Repeat the lines of the data that follow, please, starting at the first and stopping after the one with "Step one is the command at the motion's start".

Provided information
------------------------

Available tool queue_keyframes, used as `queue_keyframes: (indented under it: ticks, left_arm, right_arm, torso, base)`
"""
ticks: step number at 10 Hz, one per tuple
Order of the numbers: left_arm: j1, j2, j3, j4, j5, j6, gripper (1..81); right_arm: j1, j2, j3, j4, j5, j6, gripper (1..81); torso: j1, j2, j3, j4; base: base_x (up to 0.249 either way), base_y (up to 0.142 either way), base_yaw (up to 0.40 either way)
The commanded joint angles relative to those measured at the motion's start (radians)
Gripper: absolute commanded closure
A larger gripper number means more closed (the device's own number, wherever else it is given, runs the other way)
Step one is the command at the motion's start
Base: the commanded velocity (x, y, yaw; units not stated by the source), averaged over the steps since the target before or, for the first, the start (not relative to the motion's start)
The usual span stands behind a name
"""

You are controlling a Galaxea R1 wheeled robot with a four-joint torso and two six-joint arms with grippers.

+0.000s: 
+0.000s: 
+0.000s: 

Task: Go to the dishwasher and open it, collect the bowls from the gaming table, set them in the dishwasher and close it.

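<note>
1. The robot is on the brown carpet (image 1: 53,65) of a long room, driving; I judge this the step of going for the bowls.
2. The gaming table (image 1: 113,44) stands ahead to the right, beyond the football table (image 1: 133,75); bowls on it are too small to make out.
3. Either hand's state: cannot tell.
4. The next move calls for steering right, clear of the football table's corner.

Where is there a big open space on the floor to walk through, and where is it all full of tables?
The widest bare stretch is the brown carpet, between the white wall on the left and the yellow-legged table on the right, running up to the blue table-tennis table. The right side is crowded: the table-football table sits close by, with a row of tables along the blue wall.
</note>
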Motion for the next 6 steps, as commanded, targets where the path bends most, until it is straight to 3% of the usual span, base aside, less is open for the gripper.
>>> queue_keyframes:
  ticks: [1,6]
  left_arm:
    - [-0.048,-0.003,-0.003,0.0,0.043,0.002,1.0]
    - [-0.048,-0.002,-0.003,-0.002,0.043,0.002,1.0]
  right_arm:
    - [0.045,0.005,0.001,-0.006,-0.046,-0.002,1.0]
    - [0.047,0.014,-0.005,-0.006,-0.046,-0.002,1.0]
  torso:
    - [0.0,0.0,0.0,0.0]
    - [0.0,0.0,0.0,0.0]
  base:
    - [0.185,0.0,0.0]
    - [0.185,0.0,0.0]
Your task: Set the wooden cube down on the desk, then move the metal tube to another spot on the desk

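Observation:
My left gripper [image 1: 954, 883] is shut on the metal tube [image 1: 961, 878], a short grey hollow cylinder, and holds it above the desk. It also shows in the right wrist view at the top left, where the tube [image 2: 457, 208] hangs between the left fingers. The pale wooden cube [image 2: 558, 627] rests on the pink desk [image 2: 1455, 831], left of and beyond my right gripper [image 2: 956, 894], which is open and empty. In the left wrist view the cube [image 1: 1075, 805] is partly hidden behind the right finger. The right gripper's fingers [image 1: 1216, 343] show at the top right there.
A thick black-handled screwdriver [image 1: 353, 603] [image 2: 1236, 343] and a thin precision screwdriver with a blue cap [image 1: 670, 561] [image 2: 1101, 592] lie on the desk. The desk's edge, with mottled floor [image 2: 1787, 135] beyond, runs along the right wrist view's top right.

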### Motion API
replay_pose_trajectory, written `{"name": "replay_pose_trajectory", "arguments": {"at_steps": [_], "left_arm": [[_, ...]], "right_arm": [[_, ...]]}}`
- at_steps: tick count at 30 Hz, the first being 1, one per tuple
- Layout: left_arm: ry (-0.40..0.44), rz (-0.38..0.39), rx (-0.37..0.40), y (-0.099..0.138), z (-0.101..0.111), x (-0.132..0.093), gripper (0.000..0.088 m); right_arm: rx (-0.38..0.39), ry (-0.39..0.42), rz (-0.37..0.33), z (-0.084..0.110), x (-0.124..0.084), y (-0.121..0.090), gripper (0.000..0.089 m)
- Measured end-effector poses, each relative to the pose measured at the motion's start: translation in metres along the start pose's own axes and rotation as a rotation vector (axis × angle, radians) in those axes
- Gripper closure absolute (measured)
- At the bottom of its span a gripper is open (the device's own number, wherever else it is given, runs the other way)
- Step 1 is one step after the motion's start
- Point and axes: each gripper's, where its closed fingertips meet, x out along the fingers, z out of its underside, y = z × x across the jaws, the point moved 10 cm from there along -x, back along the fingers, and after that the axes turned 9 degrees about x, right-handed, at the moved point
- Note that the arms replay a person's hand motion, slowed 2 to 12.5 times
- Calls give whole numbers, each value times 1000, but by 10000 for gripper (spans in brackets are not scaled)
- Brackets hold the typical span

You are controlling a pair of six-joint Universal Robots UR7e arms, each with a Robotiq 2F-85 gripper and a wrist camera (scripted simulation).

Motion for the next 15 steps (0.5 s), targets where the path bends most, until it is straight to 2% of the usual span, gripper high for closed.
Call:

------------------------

Problem solution
Available tool queue_keyframes, used as `queue_keyframes: (indented under it: ticks, left_arm, right_arm, torso, base)`
"""
ticks: step number at 10 Hz, one per tuple
Order of the numbers: left_arm: j1, j2, j3, j4, j5, j6, gripper (1..81); right_arm: j1, j2, j3, j4, j5, j6, gripper (1..81); torso: j1, j2, j3, j4; base: base_x (up to 0.249 either way), base_y (up to 0.142 either way), base_yaw (up to 0.40 either way)
The commanded joint angles relative to those measured at the motion's start (radians)
Gripper: absolute commanded closure
A larger gripper number means more closed (the device's own number, wherever else it is given, runs the other way)
Step one is the command at the motion's start

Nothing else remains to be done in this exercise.